Behavior reflects knowledge of task structure and control for learning confounds

Our objective was to characterize the temporal properties of the neural representations underlying reward and risk-related computations. We aimed to study how multiple brain regions encoded these variables free from the potentially confounding effects of learning dynamics on neural activity. As such, we used a task that constrained the computational process within a single trial and did not elicit learning dynamics between trials. The task was designed such that the only optimal behavior was to report correctly at the end of each trial, and there was no optimal guessing strategy given that the deck was reset on each trial.

We found evidence that participants indeed attended to the information provided by the presented cards, as demonstrated by strong reporting accuracy significantly above chance in our sample (mean = 91.50%, s.e.m. = 2.84%, β = 0.415, 95 CI [0.358, 0.471], t(9) = 14.398, p = 1.184e−7; Fig. 2A). There was no effect of trial count on reporting accuracy (βt = −1.272, 95 CI [−2.672 0.127], z = −1.782, p = 0.075) and the accuracy remained high even in the late trials (mean = 88.4%, s.e.m. = 3.96%). In all subsequent neural analyses we controlled for trials with inaccurate reports across the entire span of the task. Further, participants did not show any evidence that they adopted behavioral strategies commonly seen in learning tasks such as win-stay/lose-shift (βOUT = −0.103, 95 CI [−0.220 0.014], z = −1.719, p = 0.086; Fig. 2B), nor did we find evidence that participants adopted other behavioral heuristics such as sticking to the same guess (βt−1 =−0.092, 95 CI [−0.346 0.162], z = 0.709, p = 0.478; βt−2 = 0.005, 95 CI [−0.235 0.245], z = 0.039, p = 0.969) or left/right response key (βt−1 = 0.181, 95 CI [−0.488 0.851], z = 0.531, p = 0.595; βt−2 = 0.166, 95 CI [−0.270 0.602], z = 0.746, p = 0.456; Fig. 2C).

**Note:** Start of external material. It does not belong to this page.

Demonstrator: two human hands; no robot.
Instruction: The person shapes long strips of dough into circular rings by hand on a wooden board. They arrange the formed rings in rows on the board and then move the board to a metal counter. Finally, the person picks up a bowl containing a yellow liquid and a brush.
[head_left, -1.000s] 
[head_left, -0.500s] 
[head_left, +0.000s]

Fig. 2: Behavior reflects understanding of task structure.
figure 2

A Overall average report accuracy across the task. Boxes depict the interquartile range (25th to 75th percentile) and median (red line). Whiskers extend from the minimum to maximum report accuracy across participants (blue dots). B Proportion of trials in which participants switched their guess as a function of the outcome on the previous trial. No effects are significant, suggesting that participants (n = 10) understood the task and did not adapt any heuristic strategy (e.g., win-stay-lose-shift) in their guess. Boxes depict the interquartile range (25th to 75th percentile) and median (red line). Whiskers extend from the minimum to maximum proportion of guess switches across participants (blue dots). C Guess choice (left) and left vs. right response (right) auto-regressive model coefficients. L1 and L2 denote a lag of 1 and 2 trials back, respectively. Black dots and bars denote the mean fixed-effect coefficients and 95 CI around coefficients, respectively, and colored dots are per-subject random effects. D Regression coefficients for the logistic model of predictors of guess choice. Black dots are mean fixed-effect coefficients and error bars depict 95 CI around coefficients. Colored dots depict per-subject random effects. Along with (C), no predictors are significant indicating that participants (n = 10) understood the structure of the task and were treating each trial independently. Source data are provided as a Source Data file.

Finally, given our interest in the underlying computations that emerge over the span of a trial, we tested whether computations on previous trials might have any influence on participants’ guesses on the following trial. We expected there to be no effect of computational variables on the guess choice of the next trial if participants truly treated each trial independently. Critically, this analysis allowed us to carefully test the contribution of reward and risk error on the next trial’s choice, where a lack of significant prediction would suggest that we succeeded in isolating the task from learning dynamics. Participants’ behavior was analyzed using logistic regression to assess whether guesses were predicted by reward and risk features of the previous trial, as index by the level of each of our variables of interest. We found that participants’ guesses were independent of their past experience both in terms of reward (βEV = −0.104, 95 CI [−0.311 0.104], z = −0.980, p = 0.327; βRePE = −0.010, 95 CI [−0.173 0.153], z = −0.122, p = 0.903) and risk (βERisk = 0.138, 95 CI [−0.184 0.461], z = 0.842, p = 0.400; βRiPE = 0.159, 95 CI [−0.096 0.415], z = 1.225, p = 0.220; Fig. 2D; see “Computational analysis” for their definition). Again, no behavioral strategy was necessary to perform optimally given the task design; these results along with their high reporting accuracy provide evidence that participants understood the nature of the task well, and paid attention to both their guesses and the information presented through the span of a trial to report their outcome accurately. Importantly, this allowed us to proceed with confidence to the neural analyses which relied on the derived computational variables.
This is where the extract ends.